Чтобы остался след не на земле, так хоть в воде, пошутил Боб.
Иван Михайлович на шутку не отреагировал, лишь ослабил светлый галстук на белоснежной своей рубашке.
Рекламная компания продумана до мелочей, убеждал потенциального спонсора Боб, включая церемонию «освящения» воды архиереем местной епархии. Целебные свойства воды проверены, и на себе, и на знакомых. Установлен ее состав благо, некоторые школьные и институтские друзья все еще работают, как ни странно, химиками. Не на химии, а химиками. Главное же ее свойство заключается в том, что она «живая». На то имеются официальные заключения двух знаменитых экстрасенсов и одного энерготерапевта, воспитанного в стенах тибетского монастыря.
Я тут, Иван Михайлович, составил ТЭО. Затраты, конечно, потянут на…

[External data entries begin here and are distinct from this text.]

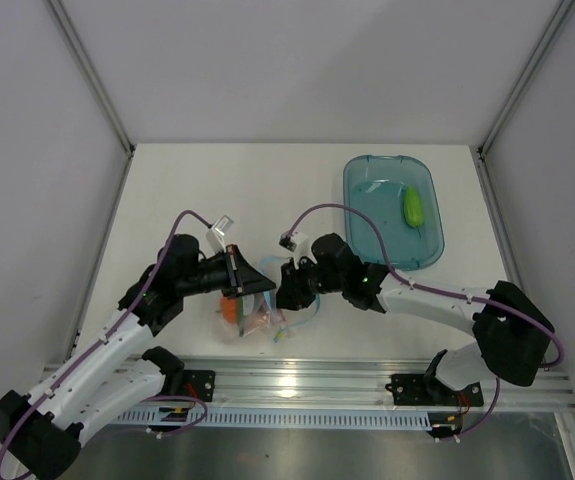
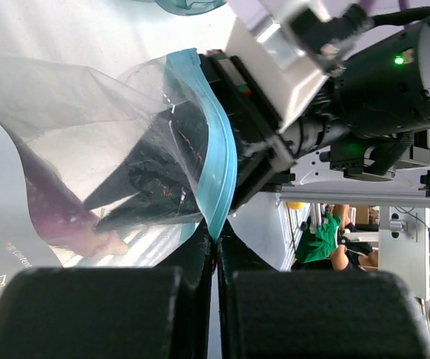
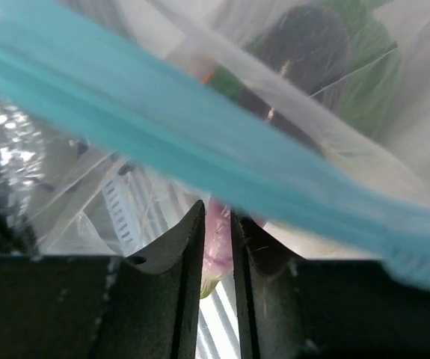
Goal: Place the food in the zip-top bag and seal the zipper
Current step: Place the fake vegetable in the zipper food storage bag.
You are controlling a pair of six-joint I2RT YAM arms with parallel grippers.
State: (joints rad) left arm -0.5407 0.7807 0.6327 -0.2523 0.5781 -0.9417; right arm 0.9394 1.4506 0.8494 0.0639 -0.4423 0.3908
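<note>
The clear zip-top bag (image 1: pixel 257 318) hangs between both grippers just in front of the rail. My left gripper (image 1: pixel 237 272) (image 2: pixel 216 235) is shut on one end of the light blue zipper (image 2: pixel 218 157). My right gripper (image 1: pixel 285 288) (image 3: pixel 216 213) sits at the bag's mouth, under the zipper (image 3: pixel 200 142). Its jaws stand a narrow gap apart. A pink piece of food (image 3: pixel 218 232) shows in that gap; I cannot tell if it is pinched. A dark eggplant (image 3: pixel 312 45), green and orange pieces lie inside the bag. A purple piece (image 2: pixel 50 202) shows through the plastic.
A translucent blue oval tray (image 1: pixel 372 240) stands at the back right with one green piece (image 1: pixel 413 207) in it. The metal rail (image 1: pixel 367 380) runs along the near edge under the bag. White walls close in the table on three sides.
</note>
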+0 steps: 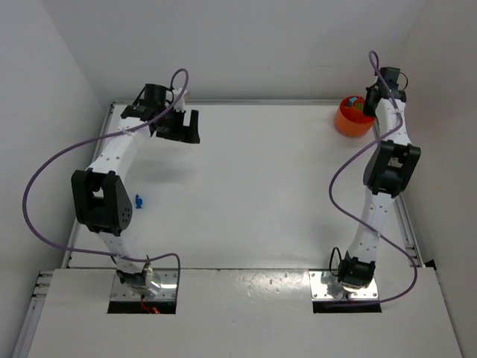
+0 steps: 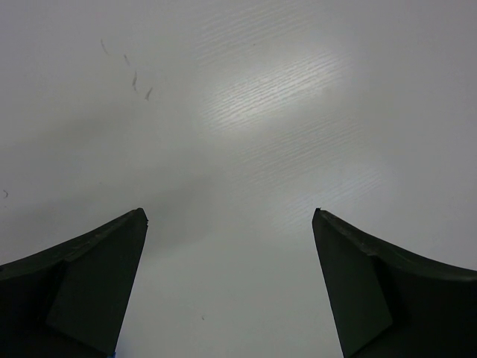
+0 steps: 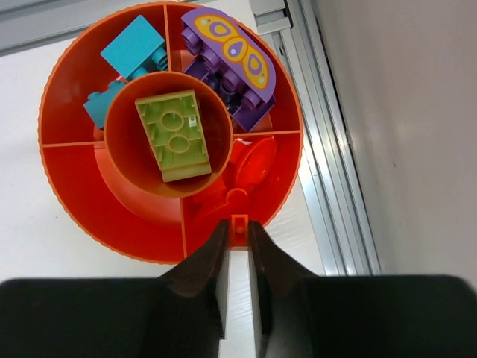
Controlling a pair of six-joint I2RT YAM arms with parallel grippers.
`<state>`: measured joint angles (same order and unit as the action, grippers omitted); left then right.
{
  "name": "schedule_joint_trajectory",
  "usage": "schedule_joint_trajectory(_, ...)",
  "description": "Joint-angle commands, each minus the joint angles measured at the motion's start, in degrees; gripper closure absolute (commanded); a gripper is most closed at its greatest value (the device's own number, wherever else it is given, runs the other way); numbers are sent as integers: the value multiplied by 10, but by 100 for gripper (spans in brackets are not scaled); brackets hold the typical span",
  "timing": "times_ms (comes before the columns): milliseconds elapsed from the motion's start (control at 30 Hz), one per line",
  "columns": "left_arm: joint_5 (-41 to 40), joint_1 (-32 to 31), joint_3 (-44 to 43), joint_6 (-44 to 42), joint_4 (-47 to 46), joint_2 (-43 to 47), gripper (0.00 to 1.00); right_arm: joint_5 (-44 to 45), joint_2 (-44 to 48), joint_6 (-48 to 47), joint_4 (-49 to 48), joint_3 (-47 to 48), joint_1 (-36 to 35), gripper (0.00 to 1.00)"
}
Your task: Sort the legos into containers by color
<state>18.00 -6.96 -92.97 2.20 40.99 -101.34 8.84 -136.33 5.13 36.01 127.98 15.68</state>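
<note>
Blue plastic, one tiny lego brick (image 1: 139,200) lies on the white tabletop (image 2: 246,112) at the left, just beside the left arm's elbow. Farther back, the left jaws hang wide open over bare surface, holding nothing. At the far right corner sits the round bright-orange plastic tub (image 3: 56,112). Cyan bricks (image 3: 134,48) lie in its far-left compartment, a purple patterned brick (image 3: 231,52) in its far-right one and a yellow-green brick (image 3: 177,134) in its centre cup. The right jaws stand a narrow slit apart over its near rim with a small orange piece (image 3: 238,225) between their tips; I cannot tell whether they grip it.
</note>
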Motion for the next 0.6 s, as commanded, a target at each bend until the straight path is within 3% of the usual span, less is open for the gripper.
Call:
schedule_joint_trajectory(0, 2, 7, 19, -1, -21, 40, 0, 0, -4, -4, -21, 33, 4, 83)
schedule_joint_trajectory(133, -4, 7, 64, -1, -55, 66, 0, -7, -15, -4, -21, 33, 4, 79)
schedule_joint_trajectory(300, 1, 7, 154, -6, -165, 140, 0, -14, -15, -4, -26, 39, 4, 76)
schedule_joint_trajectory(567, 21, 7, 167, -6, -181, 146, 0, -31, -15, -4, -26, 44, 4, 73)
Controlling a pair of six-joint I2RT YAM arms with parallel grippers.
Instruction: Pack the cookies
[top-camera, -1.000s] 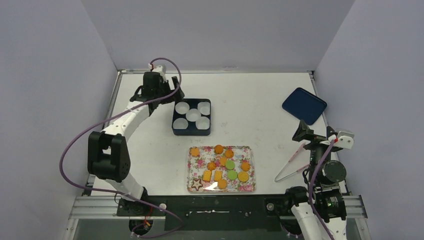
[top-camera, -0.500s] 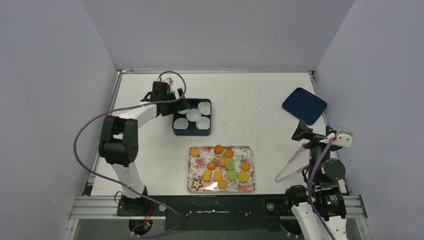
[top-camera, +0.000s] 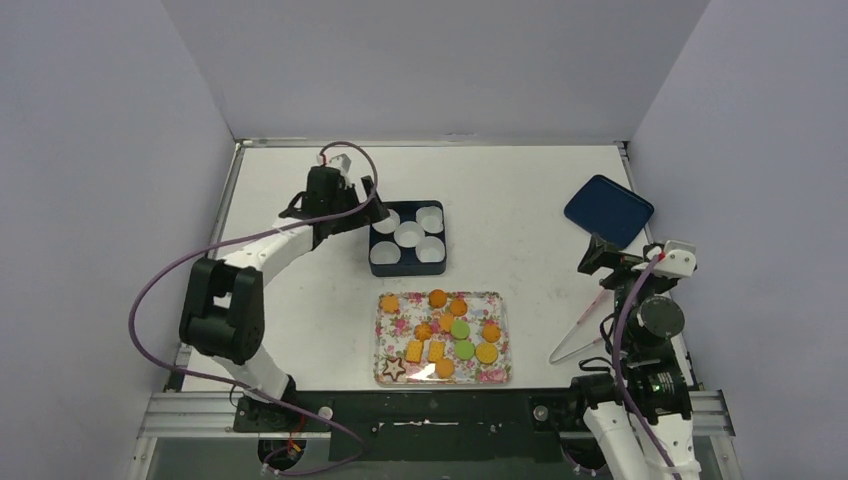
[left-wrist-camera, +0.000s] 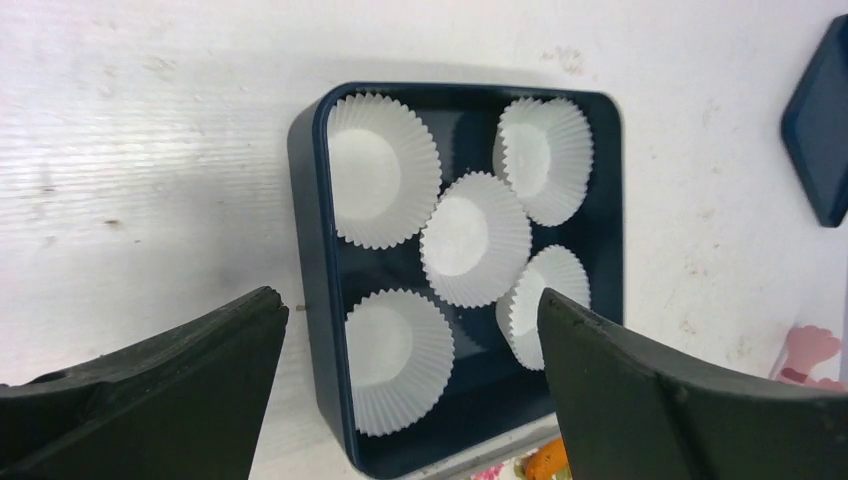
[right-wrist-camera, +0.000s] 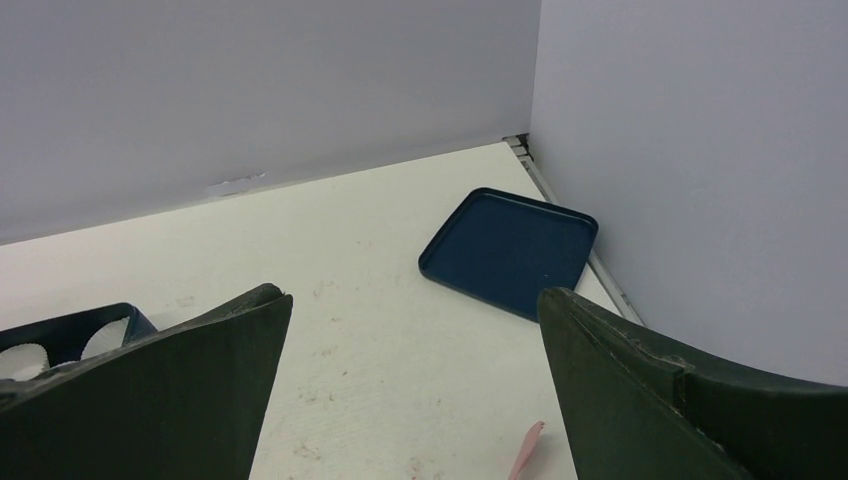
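I reckon I'm on box placement: left jaws apart at the blue box (left-wrist-camera: 318, 250) wall, mid-table. Right jaws apart by right edge. Cookies (top-camera: 445, 335) on floral tray (top-camera: 500, 303), near edge; next I grab one.

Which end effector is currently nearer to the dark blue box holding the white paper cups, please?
Left. The left end effector is right at the dark blue box's far-left corner; the right end effector is far off by the table's right edge.
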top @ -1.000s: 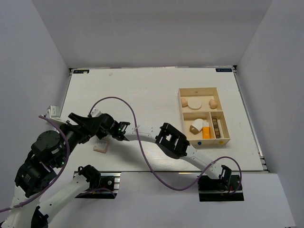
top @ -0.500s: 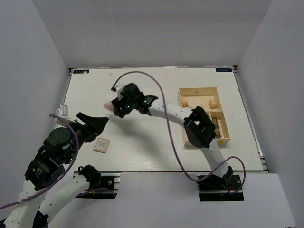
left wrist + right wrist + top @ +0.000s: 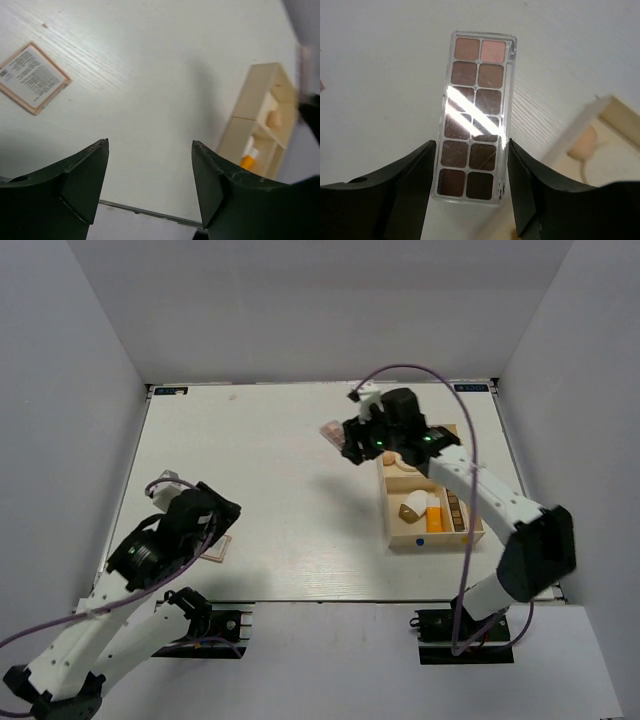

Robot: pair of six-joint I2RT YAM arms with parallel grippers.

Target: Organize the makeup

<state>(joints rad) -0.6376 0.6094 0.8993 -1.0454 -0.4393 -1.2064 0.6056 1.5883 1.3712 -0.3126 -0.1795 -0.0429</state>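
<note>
A clear brown eyeshadow palette [image 3: 477, 117] hangs above the table with my right gripper [image 3: 471, 150] shut on its dark end. From the top view the palette [image 3: 331, 432] and right gripper [image 3: 352, 438] are just left of the pale wooden box [image 3: 472, 502]. The box holds a white-and-brown teardrop sponge [image 3: 411, 505], an orange tube [image 3: 434, 517] and a peach sponge [image 3: 582, 145]. A square pinkish compact [image 3: 32, 77] lies face down at the near left. My left gripper [image 3: 150, 190] hovers open and empty close to the compact [image 3: 214, 551].
A dark strip [image 3: 453, 509] lies in the box's right slot. The right arm [image 3: 480, 485] crosses over the box's far compartment. The left arm [image 3: 160, 545] leans over the near left corner. Grey walls enclose the table on three sides.
The right arm has swung from the near left across the table to the box, carrying the palette. The left arm has drawn back toward the near left corner.
</note>
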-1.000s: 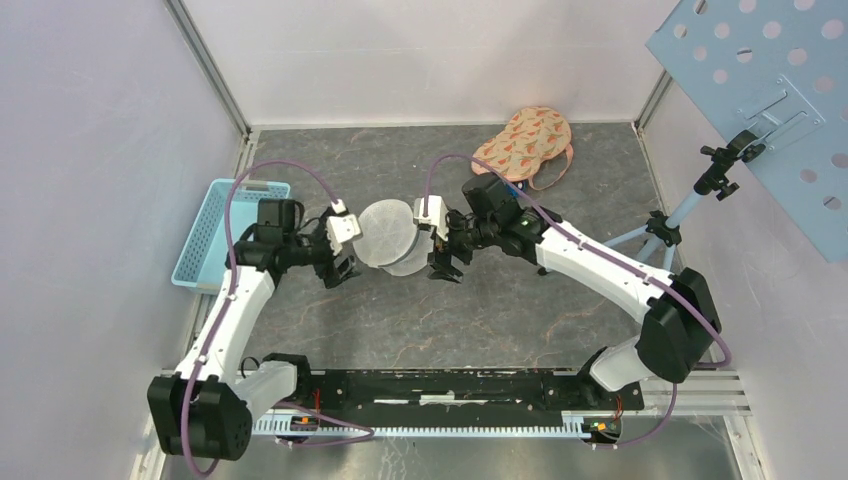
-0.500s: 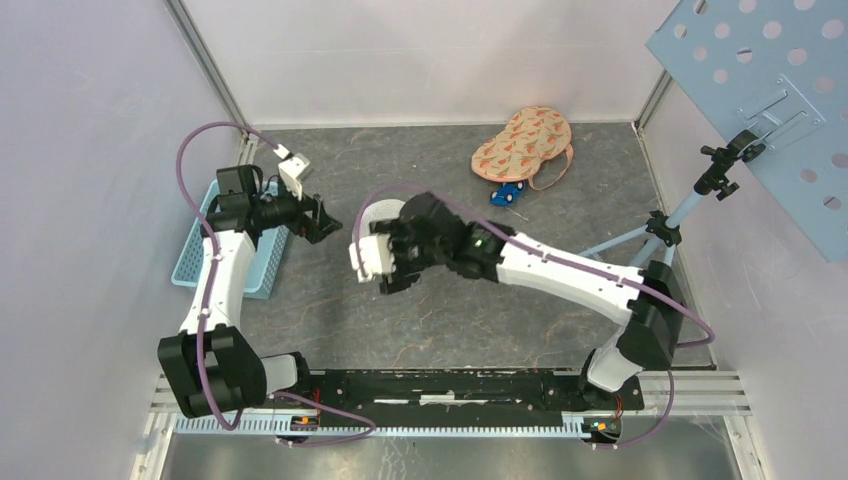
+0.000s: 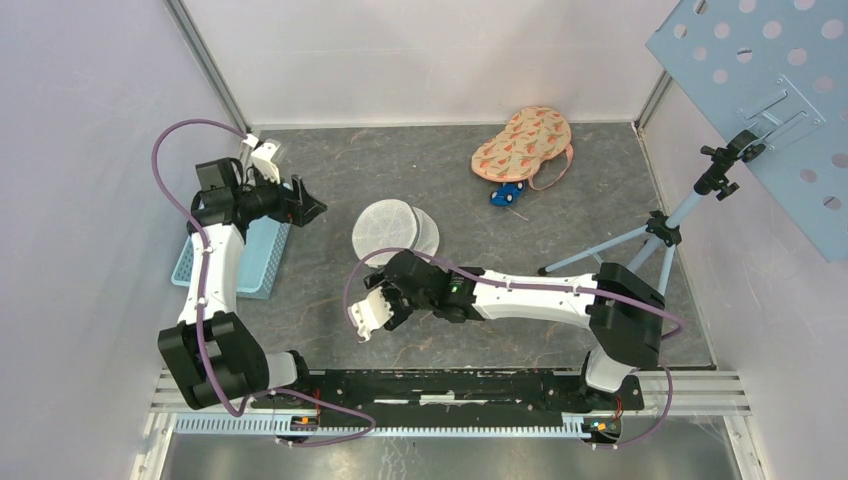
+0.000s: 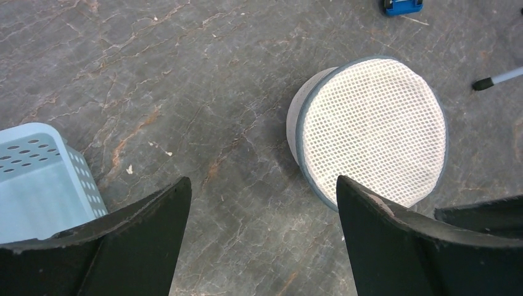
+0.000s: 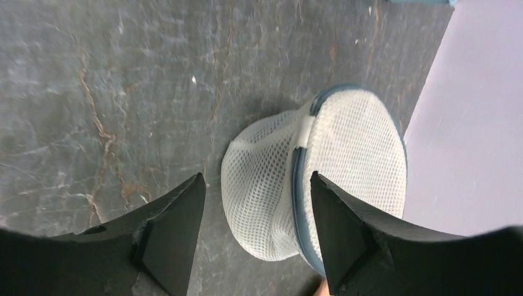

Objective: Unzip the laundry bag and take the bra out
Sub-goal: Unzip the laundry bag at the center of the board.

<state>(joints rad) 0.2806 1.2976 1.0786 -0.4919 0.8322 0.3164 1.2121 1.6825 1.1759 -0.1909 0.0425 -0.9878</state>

Цифири потом. Вы, Борис Борисыч, еще куда-нибудь обращались со своим предложением? В Сбербанк? В холдинг «Русь»? В банк «Центр России»? «Центр России» поддерживает предпринимателей, разрабатывающих природные ресурсы региона. Глава — Сидоров Иннокентий Порфирьевич. Могу составить протекцию. Я думаю, и власти местные поддержат. Главное приобрести право на геологическое изучение данного участка месторождения, а затем и на добычу минеральной воды.
Что ее добывать? Сама в руки льется.
Тем более. Будет дороже стоить.
Вот потому я и обратился сразу к вам, Иван Михайлович, сказал Боб.
«Не прост»,
подумал Голубев. Боб оглянулся по сторонам.
Что-нибудь беспокоит, Борис Борисович?
Жарко…
Прошу меня великодушно простить, Голубев нажал на кнопочку. Кирилл, напитки! Мы, Борис Борисыч, как видите, женщин не держим. Цвета, запахи и слова. Отвлекают. Что будете?
Виски, если не возражаете.
Не возражаем. Борис Борисович, а от нас-то вы что ожидаете?
Все!
Хм. Это несколько расплывчато…
Вы финансируете программу и получаете с нее весь навар.
Позвольте, а в чем ваш тогда интерес, Борис Борисович? Не в этикетке же «Нелепица». Вы не монах, раз протеже Зиночки. Не из ФСБ. Но я вас не знаю. Это и занятно. Ну да ладно. Несите все, что у вас имеется. Эксперты изучат. Виски?
Мне будет достаточно двадцати пяти процентов.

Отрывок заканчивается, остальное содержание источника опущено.